On 5/23/07, Diego Biurrun <diego_AT_biurrun.de> wrote:
> The emacs comparison is nonsensical. test is a builtin in most shells
> (offhand bash, ash, dash, ksh, pdksh, zsh, sash on this Debian system
> where I have a login shell), so of course [ should be a builtin, too.
> They're the same thing after all.
Yes, if one is builtin, the other should be as well. I'm just saying
that it's unclear to me why they should be builtin at all?
"Efficiency", seems to be the standard answer, but then one could
argue to builtin cat, sed, cut, tr, etc. etc., maybe /bin entirely, as
well.

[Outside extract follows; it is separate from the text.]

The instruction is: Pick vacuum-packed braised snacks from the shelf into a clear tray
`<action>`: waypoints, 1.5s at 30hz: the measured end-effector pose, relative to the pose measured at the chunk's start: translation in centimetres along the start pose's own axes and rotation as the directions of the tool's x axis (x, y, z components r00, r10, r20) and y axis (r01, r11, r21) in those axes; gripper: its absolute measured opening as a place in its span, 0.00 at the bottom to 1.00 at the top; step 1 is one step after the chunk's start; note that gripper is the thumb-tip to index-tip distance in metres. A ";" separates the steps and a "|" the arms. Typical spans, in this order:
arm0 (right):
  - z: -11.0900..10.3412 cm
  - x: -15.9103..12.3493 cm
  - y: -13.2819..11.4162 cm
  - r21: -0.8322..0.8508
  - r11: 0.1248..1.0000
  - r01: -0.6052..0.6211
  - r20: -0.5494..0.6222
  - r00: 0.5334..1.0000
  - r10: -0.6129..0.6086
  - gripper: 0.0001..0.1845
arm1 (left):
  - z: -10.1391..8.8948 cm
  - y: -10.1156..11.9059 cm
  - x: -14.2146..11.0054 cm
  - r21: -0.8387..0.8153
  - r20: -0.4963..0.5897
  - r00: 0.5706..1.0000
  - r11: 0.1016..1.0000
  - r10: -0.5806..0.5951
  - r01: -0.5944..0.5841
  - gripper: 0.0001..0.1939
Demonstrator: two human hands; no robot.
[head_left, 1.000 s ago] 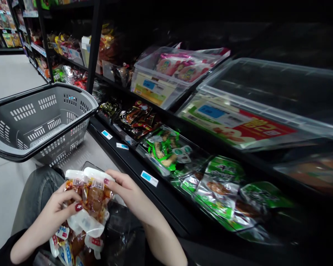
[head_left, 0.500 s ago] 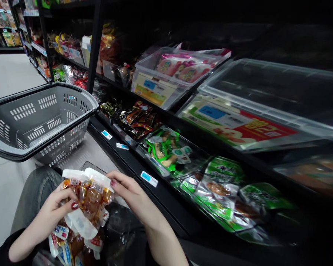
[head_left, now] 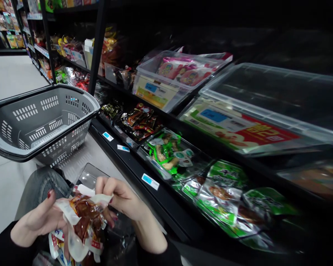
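Both my hands hold a bunch of small clear snack packets (head_left: 84,218) with white edges and reddish-brown contents, low at the left above my lap. My left hand (head_left: 40,221) cups the packets from the left with its fingers partly spread. My right hand (head_left: 119,199) pinches the white top edge of one packet from the right. More packets (head_left: 58,244) with red and blue labels hang below the bunch. A clear plastic bin (head_left: 87,177) lies under my hands, mostly hidden.
A grey plastic shopping basket (head_left: 41,122) stands at the left on the pale floor. To the right run dark shelves with green snack packs (head_left: 219,188), dark red packs (head_left: 140,120), clear bins (head_left: 166,79) and blue price tags (head_left: 150,181).
The packets have dropped lower and tilted flatter. My left hand has opened out under them, and my right hand has curled over the top edge. The view has shifted slightly down.
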State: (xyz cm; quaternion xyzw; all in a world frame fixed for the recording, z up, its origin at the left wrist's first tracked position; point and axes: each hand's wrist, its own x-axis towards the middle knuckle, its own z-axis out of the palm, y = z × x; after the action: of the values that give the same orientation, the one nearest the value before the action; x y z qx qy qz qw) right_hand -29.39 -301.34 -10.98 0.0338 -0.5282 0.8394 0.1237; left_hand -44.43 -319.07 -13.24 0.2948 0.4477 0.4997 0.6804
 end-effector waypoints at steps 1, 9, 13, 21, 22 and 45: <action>0.1 0.2 -0.4 -0.033 0.999 -0.001 -0.013 1.000 0.000 0.17 | -0.1 0.1 0.0 -0.127 0.095 0.995 0.991 -0.031 0.043 0.48; 0.2 2.2 -1.7 -0.182 0.976 0.119 0.102 0.990 -0.102 0.17 | 1.6 0.4 0.8 -0.275 0.075 0.991 0.953 -0.113 0.130 0.17; -0.5 2.6 -0.5 -0.139 0.982 0.131 0.057 0.991 -0.124 0.16 | 3.0 1.0 0.9 0.012 -0.004 1.000 1.000 -0.017 0.017 0.07; -1.3 1.7 -0.5 -0.138 0.990 0.008 -0.170 0.985 -0.031 0.14 | 3.6 1.8 1.1 0.267 -0.072 0.988 0.957 0.140 -0.116 0.05; -1.4 1.5 -0.8 -0.137 0.990 -0.029 -0.189 0.982 0.003 0.17 | 3.5 1.8 1.1 0.270 -0.067 0.988 0.956 0.137 -0.114 0.04; 3.9 -3.4 0.0 -0.632 0.628 -0.455 -0.336 0.890 0.308 0.11 | 3.7 3.0 1.8 0.550 -0.510 0.759 0.832 0.406 -0.076 0.11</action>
State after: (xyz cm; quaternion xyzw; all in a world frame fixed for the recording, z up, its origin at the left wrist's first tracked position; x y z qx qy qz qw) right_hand -26.39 -305.41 -9.91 -0.2108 -0.7838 0.5841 -0.0032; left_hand -42.13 -316.20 -9.72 0.3404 0.7112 0.5208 0.3274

Efficiency alone does not explain why these, but not others, are
builtin.
By the way, not very surprisingly, the original UNIX manual pages (see
http://plan9.bell-labs.com/7thEdMan/v7vol1.pdf) do not mention test as
being part of sh(1) at all, in fact, the only explicit reference to
"test" in the sh(1) manpage is in the "see also" section.
Even if most (if not all) Bourne Shell compatibles of today builtin
this stuff, I still consider it bad practice.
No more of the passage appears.